Bernard and Ferris copped the applause honors. Bernard, dressed as a chef and has a healthy base voice, and Ferris possesses a natural choir boy soprano voice, getting an ovation on each number. For an encore they sang the Hebrew classic, “Ell Ell” Stopping the show completely.
“Bric-a-Brac,” a miniature musical comedy, with two men and five girls, plenty of scenery, took the class laurels. Eugene Carrey, Beulah Hayes and Leon Leonard deserve credit for making this miniature production what it is, especially Miss Hayes, who, besides her beautiful soprano voice, has oodles of personality, looks and appearance, and could at any time step out and do a high grade single. The chorus is a perfect working one, and also assists in putting this tabloid across in high style.
Jerry and Gretchen O’Meara were left in tough sledding, but as soon as possible brought smiles to the faces of the benumbed crowd. Jerry, a character comedian par excellence, characterized a tramp and old man, getting laughs, a throb out of his lines and work, while Gretchen, with a million dollar appearance, did her share for an encore and four bows.
Sibyle-Sammis Sisters four girls in evening dress, sang several different harmony songs with no punch nor delivery, and they put no enthusiasm in their work. They all have good voices and would do much better in Chautauqx work.
Harris and Harris, two men to sport costumes, performed some nifty hand-to-hand balancing, but are not strong enough to close big-time bills and the audience took advantage of this.
Bernard and Townes also ran high for applause honors with some comedy, popular melodies and original gags, both boys having pep, vim and vigor accompanying same, and at the finish Bernard doing a never failing dance, forcing them to make a speech. They crack one or two old gags, such as “Fat Burns,” which they might eliminate with credit to the act.
Janet of France and Charles W. Hamp went on for another hit. Janet getting lots of good laughs out of her French dialect and comedy, and Hamp, with his certified voice and excellent delivery, put over two popular numbers. The act works in front of a very pretty special set in “two.” Hamp besides being a good songster, put over some snappy lines.
Green and Pugh, two colored men, one in comedy dress sailed their talk and hoak across like two showmen, the straight man doing some nifty steps, while the comedian put over a ballad in good form.
Henry and Adelaide, in “one and a half,” with a very pretty special set with electrical effects, though handicapped by opening the show, got all they wanted and a little more with their classy, neat song and dance offering. Adelaide made four very pretty changes in costume, while Henry makes a complete change in dress, dancing simultaneously, getting a good hand on same. Could have held a later spot.
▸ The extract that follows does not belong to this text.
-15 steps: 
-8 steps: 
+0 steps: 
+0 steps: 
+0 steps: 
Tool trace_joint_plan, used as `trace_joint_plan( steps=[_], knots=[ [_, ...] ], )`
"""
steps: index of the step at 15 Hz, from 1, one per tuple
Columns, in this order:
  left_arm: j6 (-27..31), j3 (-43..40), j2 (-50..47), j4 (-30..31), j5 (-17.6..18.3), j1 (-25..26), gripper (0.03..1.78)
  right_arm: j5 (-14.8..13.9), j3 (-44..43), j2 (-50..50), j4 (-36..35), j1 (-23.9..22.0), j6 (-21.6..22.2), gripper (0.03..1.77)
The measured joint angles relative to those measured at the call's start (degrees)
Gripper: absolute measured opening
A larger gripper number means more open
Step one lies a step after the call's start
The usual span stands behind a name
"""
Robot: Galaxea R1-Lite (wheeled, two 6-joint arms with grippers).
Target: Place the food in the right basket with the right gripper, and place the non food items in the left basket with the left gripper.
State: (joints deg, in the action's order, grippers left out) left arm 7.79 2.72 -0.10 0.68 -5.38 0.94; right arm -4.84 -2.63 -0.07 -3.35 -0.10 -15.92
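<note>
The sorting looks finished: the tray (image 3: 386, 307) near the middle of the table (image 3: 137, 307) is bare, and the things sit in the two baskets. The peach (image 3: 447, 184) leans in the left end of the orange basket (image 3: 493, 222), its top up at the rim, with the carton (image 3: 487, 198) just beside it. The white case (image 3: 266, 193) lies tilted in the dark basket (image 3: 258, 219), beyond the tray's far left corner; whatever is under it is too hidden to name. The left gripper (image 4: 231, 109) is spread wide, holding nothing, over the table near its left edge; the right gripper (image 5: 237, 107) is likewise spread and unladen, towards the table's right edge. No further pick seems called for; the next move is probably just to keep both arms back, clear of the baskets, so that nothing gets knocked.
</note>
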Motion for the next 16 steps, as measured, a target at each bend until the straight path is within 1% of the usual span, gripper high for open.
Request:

“Patches” patched up would be a big-time act. Will J. Harris deserves credit for the idea and miniature production, but he did not pick the best of talent to carry it over. Two girls, one a dancer and the other a soubrette; two men, one of whom with a few more years in vaudeville will be fit to step into a production and take an active part, the other man having only a voice and not too much of that, the former playing piano and saxophone, making these instruments do everything but talk, dances and outs some good lines over, having plenty of personality, looks and everything to go along. The act is gorgeously staged, with a very pretty setting, both girls making several throughout the act.